▶ **WHAT IS REQUIRED**: From the listing below, copy only the lines from the line that contains "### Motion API" to the line that contains "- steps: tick", counting those two lines as part of the copy.

---- EXTRACTED MATERIAL

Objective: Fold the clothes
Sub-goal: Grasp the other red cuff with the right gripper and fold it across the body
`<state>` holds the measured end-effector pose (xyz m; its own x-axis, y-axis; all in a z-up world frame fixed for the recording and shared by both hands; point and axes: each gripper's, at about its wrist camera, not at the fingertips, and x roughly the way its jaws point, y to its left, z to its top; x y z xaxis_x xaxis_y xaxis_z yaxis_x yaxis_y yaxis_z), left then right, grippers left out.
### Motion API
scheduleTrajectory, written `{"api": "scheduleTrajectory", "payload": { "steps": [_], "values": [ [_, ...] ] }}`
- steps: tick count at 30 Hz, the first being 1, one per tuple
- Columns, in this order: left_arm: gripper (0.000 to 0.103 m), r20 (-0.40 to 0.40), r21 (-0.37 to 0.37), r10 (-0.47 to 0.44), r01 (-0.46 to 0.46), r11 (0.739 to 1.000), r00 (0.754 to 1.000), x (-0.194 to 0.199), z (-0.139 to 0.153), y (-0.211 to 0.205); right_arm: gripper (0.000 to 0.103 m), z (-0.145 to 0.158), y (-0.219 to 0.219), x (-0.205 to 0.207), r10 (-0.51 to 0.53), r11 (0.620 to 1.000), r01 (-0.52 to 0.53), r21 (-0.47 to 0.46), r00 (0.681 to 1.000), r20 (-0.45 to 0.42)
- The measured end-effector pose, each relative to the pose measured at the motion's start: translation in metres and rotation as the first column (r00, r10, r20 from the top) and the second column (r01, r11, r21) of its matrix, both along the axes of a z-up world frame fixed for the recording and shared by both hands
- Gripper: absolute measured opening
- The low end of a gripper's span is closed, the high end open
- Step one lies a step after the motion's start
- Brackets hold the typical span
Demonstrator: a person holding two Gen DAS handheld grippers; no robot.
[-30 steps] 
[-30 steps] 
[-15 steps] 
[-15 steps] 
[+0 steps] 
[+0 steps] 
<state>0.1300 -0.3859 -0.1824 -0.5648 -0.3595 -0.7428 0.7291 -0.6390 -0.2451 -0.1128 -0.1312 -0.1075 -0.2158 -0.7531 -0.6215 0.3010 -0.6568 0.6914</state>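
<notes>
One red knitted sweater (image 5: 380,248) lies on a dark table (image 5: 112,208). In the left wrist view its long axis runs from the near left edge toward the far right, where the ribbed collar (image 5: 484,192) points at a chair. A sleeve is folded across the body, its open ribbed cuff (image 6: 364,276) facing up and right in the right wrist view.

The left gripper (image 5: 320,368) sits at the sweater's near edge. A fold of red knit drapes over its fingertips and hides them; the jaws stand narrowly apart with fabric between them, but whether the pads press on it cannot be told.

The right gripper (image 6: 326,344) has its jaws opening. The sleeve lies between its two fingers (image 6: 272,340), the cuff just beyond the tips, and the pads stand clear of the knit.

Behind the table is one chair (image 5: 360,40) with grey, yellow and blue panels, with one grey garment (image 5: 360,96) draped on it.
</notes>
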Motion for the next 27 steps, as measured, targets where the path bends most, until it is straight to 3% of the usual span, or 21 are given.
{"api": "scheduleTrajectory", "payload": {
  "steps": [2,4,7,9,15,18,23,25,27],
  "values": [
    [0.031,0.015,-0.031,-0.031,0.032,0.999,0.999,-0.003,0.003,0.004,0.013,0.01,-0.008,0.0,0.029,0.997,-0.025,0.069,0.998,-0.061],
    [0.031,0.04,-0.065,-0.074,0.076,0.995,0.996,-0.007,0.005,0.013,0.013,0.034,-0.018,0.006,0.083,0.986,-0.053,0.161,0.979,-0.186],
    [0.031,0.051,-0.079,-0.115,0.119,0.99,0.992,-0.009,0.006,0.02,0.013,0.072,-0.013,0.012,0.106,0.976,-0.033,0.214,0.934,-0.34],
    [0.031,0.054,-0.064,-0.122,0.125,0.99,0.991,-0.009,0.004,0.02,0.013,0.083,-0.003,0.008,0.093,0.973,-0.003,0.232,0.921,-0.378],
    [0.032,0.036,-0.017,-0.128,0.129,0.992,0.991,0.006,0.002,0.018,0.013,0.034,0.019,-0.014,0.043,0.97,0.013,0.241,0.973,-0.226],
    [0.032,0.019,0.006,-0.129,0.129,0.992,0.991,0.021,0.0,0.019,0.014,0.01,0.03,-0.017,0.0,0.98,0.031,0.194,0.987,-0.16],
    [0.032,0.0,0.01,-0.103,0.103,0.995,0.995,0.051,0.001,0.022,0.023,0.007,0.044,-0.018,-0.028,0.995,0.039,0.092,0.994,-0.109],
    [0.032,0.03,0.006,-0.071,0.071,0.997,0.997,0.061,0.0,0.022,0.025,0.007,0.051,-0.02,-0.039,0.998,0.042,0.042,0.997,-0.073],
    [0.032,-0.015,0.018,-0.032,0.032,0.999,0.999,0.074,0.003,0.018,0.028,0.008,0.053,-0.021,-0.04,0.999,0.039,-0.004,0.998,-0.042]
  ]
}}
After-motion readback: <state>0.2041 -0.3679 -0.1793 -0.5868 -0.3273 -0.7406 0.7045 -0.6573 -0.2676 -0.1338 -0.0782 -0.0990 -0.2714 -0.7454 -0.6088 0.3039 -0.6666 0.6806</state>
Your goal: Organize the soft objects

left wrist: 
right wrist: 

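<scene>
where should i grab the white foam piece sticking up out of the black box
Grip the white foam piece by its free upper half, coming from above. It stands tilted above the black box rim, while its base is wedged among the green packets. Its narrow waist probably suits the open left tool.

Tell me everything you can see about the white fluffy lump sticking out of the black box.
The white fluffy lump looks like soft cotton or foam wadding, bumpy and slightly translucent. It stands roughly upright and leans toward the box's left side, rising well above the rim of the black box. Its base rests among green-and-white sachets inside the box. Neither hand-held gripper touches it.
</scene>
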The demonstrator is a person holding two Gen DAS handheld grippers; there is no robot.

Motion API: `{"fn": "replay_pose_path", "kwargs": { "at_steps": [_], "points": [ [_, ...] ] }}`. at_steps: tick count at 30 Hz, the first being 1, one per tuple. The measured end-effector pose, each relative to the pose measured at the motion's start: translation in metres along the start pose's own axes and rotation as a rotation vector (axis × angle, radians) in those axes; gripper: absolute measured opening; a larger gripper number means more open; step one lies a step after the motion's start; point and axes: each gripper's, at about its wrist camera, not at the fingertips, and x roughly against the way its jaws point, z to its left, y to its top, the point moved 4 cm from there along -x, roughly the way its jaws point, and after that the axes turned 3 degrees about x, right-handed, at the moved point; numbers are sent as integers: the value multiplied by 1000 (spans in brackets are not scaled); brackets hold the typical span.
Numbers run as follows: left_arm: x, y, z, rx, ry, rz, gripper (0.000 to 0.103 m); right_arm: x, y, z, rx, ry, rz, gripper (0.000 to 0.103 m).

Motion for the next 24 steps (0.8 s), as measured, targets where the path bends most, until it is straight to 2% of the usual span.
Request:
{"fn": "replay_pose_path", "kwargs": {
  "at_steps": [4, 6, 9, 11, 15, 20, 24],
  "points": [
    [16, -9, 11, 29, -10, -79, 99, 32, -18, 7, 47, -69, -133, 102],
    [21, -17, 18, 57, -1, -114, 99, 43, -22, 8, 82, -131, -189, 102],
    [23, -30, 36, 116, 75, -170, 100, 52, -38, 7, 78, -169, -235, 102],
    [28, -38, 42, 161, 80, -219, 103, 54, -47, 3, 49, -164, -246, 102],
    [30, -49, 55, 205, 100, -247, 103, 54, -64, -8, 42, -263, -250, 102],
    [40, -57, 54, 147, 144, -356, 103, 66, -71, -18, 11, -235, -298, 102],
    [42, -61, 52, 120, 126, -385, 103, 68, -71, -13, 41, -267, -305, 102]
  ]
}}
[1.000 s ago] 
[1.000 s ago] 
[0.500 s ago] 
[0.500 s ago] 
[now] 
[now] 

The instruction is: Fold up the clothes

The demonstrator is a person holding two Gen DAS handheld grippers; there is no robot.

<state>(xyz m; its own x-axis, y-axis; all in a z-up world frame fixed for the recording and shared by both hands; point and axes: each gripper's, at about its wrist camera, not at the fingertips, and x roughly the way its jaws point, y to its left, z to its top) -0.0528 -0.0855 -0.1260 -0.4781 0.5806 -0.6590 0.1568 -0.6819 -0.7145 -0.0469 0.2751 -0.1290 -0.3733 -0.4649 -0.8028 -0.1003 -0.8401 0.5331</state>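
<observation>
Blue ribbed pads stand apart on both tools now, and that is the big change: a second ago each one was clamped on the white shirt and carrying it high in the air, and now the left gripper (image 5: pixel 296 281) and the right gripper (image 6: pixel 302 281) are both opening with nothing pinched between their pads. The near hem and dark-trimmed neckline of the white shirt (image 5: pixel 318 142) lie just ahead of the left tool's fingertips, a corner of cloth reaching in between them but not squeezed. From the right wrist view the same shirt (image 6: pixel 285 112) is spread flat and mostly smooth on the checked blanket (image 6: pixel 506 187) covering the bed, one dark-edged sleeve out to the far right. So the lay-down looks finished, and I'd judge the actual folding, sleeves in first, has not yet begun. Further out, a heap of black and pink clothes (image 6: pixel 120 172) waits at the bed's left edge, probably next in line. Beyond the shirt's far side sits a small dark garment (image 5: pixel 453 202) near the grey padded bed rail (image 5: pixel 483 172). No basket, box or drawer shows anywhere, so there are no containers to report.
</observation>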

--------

▶ **PROBLEM SOLUTION**:
### Motion API
scheduleTrajectory, written `{"api": "scheduleTrajectory", "payload": { "steps": [_], "values": [ [_, ...] ] }}`
- steps: tick count at 30 Hz, the first being 1, one per tuple

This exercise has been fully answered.